If you are using 8GB GPUs, you can reduce the batchsize from 16 to 12 or 8 to solve the memory issue.
You can also choose to reduce the number of input pointcloud for point feature learning.
Hope it can help you! Please let me know if you have addressed this problem!
Best, Jiapeng
Thanks @tangjiapeng,
I can see the batch size in generate_optim_largescene.py
is set to 1 so I don't think it's the issue with large batch size. I did try to downsample the point cloud as you suggested, I tried to set both pointcloud_n
and pointcloud_subsample
in demo_matterport.yaml
to 4096, but I am still getting OOM errors. I am wondering if this is the correct way of downsampling input points?
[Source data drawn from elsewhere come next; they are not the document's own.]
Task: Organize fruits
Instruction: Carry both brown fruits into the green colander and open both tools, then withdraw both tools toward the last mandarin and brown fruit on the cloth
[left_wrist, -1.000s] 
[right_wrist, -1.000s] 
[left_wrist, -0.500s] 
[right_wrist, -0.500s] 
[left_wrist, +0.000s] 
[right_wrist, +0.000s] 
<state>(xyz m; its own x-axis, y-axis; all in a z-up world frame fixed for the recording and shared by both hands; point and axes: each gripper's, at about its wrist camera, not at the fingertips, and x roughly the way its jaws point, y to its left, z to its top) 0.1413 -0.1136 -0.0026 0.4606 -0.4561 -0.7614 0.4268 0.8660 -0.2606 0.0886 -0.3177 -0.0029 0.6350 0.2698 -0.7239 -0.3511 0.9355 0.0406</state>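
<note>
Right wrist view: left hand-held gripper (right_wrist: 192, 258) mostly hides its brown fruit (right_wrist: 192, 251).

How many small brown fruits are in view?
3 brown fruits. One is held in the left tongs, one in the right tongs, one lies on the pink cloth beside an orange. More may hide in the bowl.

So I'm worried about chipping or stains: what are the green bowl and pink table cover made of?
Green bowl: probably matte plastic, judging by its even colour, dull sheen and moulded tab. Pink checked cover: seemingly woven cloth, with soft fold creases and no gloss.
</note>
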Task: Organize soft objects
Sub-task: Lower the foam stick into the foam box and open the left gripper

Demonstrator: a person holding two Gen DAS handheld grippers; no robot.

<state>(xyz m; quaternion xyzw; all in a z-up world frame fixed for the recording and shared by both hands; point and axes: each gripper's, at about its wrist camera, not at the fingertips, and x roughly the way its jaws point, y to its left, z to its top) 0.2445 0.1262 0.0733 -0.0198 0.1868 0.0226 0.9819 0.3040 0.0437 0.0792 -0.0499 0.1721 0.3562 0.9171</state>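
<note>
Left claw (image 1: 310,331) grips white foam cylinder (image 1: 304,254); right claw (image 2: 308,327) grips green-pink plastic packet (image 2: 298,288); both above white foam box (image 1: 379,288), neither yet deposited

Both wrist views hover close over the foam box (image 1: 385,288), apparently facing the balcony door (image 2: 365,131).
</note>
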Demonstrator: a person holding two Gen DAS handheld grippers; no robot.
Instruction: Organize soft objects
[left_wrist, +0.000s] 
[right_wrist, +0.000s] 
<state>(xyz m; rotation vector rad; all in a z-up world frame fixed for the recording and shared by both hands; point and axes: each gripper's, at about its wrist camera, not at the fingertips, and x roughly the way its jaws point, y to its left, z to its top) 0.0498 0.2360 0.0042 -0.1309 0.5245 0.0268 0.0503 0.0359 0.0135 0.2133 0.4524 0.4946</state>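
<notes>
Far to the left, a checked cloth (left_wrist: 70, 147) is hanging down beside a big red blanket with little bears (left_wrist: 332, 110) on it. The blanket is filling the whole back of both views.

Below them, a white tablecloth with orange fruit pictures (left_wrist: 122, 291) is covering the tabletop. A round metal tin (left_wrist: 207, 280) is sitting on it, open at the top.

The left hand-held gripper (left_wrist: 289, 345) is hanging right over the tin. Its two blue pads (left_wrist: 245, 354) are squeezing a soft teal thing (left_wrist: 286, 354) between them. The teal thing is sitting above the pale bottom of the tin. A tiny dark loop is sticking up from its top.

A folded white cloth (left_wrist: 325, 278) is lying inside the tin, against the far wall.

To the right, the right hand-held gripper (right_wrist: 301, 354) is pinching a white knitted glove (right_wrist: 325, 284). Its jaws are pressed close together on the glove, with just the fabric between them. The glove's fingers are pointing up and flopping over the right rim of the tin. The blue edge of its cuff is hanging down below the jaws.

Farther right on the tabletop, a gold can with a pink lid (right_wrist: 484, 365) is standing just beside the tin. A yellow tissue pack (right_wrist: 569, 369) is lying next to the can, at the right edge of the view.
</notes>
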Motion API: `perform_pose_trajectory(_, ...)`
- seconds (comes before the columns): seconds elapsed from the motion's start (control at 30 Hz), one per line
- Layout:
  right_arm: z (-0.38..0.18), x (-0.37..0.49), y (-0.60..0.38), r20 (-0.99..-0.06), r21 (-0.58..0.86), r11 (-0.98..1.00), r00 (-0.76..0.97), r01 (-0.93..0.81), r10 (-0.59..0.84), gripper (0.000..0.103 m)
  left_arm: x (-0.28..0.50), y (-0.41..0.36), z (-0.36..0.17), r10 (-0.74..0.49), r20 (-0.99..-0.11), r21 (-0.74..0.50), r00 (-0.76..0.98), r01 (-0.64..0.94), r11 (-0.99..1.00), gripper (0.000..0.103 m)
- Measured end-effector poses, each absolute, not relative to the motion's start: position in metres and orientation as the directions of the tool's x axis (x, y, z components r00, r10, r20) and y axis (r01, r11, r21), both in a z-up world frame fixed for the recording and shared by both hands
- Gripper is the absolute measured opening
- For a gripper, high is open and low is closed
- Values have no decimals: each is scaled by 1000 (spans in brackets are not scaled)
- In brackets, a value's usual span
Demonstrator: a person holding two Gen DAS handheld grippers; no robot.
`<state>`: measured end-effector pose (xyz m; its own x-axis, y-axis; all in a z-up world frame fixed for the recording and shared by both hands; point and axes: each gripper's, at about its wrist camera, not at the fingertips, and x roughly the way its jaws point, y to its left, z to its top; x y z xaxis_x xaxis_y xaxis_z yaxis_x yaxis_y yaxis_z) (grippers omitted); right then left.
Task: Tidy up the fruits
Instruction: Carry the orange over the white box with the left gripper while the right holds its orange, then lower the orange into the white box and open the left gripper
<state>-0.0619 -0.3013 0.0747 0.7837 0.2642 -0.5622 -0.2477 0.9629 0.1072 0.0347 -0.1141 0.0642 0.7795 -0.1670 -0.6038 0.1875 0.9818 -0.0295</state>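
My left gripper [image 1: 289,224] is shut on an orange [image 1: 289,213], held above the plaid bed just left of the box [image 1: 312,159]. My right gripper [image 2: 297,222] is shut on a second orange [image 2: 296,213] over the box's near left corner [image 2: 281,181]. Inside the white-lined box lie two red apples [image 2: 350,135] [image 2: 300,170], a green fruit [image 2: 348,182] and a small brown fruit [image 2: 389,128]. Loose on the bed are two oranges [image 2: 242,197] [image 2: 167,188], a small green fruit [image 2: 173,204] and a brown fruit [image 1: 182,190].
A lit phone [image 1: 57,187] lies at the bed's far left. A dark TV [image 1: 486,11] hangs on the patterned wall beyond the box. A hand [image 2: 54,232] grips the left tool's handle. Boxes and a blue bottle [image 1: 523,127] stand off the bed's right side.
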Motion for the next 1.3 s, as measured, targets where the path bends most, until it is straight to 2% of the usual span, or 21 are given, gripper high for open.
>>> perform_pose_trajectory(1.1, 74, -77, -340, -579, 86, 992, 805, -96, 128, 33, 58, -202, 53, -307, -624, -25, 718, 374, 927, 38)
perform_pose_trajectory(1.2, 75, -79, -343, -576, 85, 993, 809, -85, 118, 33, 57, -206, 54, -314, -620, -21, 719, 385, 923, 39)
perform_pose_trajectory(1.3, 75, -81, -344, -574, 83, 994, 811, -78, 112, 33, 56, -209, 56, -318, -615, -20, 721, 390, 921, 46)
To help you diagnose this issue I have included the error message below:
Warning: generator does not support pointcloud generation.
0%| | 0/2 [00:00<?, ?it/s]Process scenes in a sliding-window manner
ft only encoder True
only optimize encoder████████████████████████████████████████████████████████████████████████████████████████████████████████████████████████████████████████████████████| 693/693 [01:44<00:00, 6.02it/s]
Traceback (most recent call last):
File "generate_optim_largescene.py", line 235, in <module>
loss = trainer.sign_agnostic_optim_cropscene_step(crop_data, state_dict)
File "/home/xingrui/Workspace/3dmatch/third_party/SA-ConvONet/src/conv_onet/training.py", line 216, in sign_agnostic_optim_cropscene_step
loss = self.compute_sign_agnostic_cropscene_loss(data)
File "/home/xingrui/Workspace/3dmatch/third_party/SA-ConvONet/src/conv_onet/training.py", line 244, in compute_sign_agnostic_cropscene_loss
c = self.model.encode_inputs(inputs)
File "/home/xingrui/Workspace/3dmatch/third_party/SA-ConvONet/src/conv_onet/models/__init__.py", line 60, in encode_inputs
c = self.encoder(inputs)
File "/home/xingrui/miniconda3/envs/sa_conet/lib/python3.6/site-packages/torch/nn/modules/module.py", line 532, in __call__
result = self.forward(*input, **kwargs)
File "/home/xingrui/Workspace/3dmatch/third_party/SA-ConvONet/src/encoder/pointnet.py", line 307, in forward
fea['grid'] = self.generate_grid_features(index['grid'], c)
File "/home/xingrui/Workspace/3dmatch/third_party/SA-ConvONet/src/encoder/pointnet.py", line 262, in generate_grid_features
fea_grid = self.unet3d(fea_grid)
File "/home/xingrui/miniconda3/envs/sa_conet/lib/python3.6/site-packages/torch/nn/modules/module.py", line 532, in __call__
result = self.forward(*input, **kwargs)
File "/home/xingrui/Workspace/3dmatch/third_party/SA-ConvONet/src/encoder/unet3d.py", line 465, in forward
x = decoder(encoder_features, x)
File "/home/xingrui/miniconda3/envs/sa_conet/lib/python3.6/site-packages/torch/nn/modules/module.py", line 532, in __call__
result = self.forward(*input, **kwargs)
File "/home/xingrui/Workspace/3dmatch/third_party/SA-ConvONet/src/encoder/unet3d.py", line 284, in forward
x = self.joining(encoder_features, x)
File "/home/xingrui/Workspace/3dmatch/third_party/SA-ConvONet/src/encoder/unet3d.py", line 291, in _joining
return torch.cat((encoder_features, x), dim=1)
RuntimeError: CUDA out of memory. Tried to allocate 750.00 MiB (GPU 0; 7.79 GiB total capacity; 5.98 GiB already allocated; 446.81 MiB free; 6.03 GiB reserved in total by PyTorch)
Exception ignored in: <bound method tqdm.__del__ of 0%| | 0/2 [01:50<?, ?it/s]>
Traceback (most recent call last):
File "/home/xingrui/miniconda3/envs/sa_conet/lib/python3.6/site-packages/tqdm/_tqdm.py", line 931, in __del__
self.close()
File "/home/xingrui/miniconda3/envs/sa_conet/lib/python3.6/site-packages/tqdm/_tqdm.py", line 1133, in close
self._decr_instances(self)
File "/home/xingrui/miniconda3/envs/sa_conet/lib/python3.6/site-packages/tqdm/_tqdm.py", line 496, in _decr_instances
cls.monitor.exit()
File "/home/xingrui/miniconda3/envs/sa_conet/lib/python3.6/site-packages/tqdm/_monitor.py", line 52, in exit
self.join()
File "/home/xingrui/miniconda3/envs/sa_conet/lib/python3.6/threading.py", line 1053, in join
raise RuntimeError("cannot join current thread")
RuntimeError: cannot join current thread
The batch_size in demo_matterport.yaml was 2, you can set it to 1.
A better choice is to use GPUs with larger RAM.
Hi, xinrui, have you addressed the memory issue?